If you'd like to purchase a copy of the exam, you can do so here [2].
From the first sentence of this question stem, we can already discern an issue here. Government funding for the preservation of wetlands has increased by a lot, but the area of wetlands needing protection has only increased by a little. The next sentence rules out one source of an explanation, which is inflation, and then concludes that the level of funding is still short of what's necessary.
This seems like a great time to bring up mental models. Whenever I read questions like this, I keep a mental model in my head of what's going on, and I adjust it as each new piece of data comes in. In fact, I am going to discuss a lot of these answers using mental models. Here's what I mean:
Let's call this the funding model. The funding model is very simple: You have something that you're trying to do, and it costs a certain amount of money to help you do it. The more money you have, the more you can do; the less money you have, the less you can do. Sounds pretty straightforward, right?
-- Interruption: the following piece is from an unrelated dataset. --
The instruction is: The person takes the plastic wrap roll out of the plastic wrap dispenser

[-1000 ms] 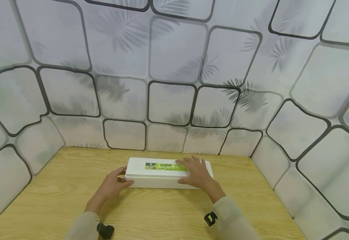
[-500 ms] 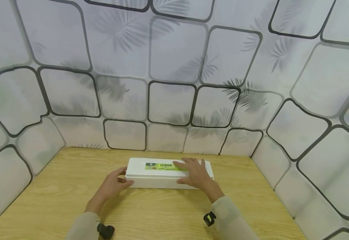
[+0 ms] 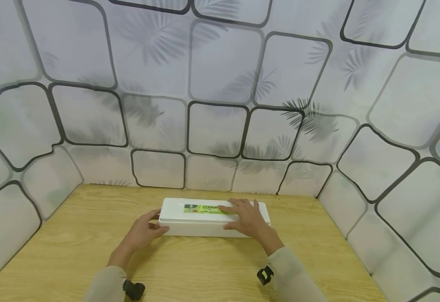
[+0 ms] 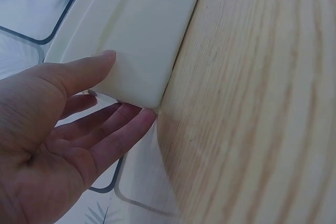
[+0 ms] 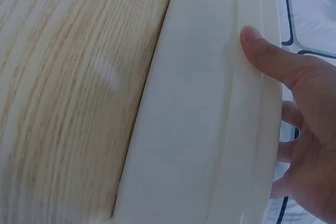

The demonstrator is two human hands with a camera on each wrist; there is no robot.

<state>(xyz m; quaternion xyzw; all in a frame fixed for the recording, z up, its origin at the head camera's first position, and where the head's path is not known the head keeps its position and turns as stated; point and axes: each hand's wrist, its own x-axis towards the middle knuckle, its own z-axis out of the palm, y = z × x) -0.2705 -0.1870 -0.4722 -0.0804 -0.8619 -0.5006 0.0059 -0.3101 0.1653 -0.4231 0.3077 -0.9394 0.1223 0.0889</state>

Well, in this case the funding model seems out of kilter: We have lots more money, but we've only got a little bit more of stuff to do. Why do we still need more money? Well, they rule out the possibility that the cost of doing the same thing has gone up because of inflation, so that knocks out one thing. They remind us that the amount of stuff to be done was already large, so that knocks out the possibility of us making a claim about the original level of preservation. So we've got to find an answer that reconciles these two areas.
Here's where my SAT bias kicks in. Most of the SAT questions can be predicted by being an active reader and thinking actively about the question before one encounters the specific answers. There are some theories out there about entering the answers with a blank mind and so not being biased, but I have been helped out by my active thinking more often than I've been hurt by it.
So it's time for a hypothesis. Hypothesis (1): active thinking, i.e. trying to predict where the question is heading, is bound to help find the right answer in the long run. It is not guaranteed to find the right answer, and in some cases might lead you astray, but nevertheless is a good thing. Mental models provide a good way to aid active thinking.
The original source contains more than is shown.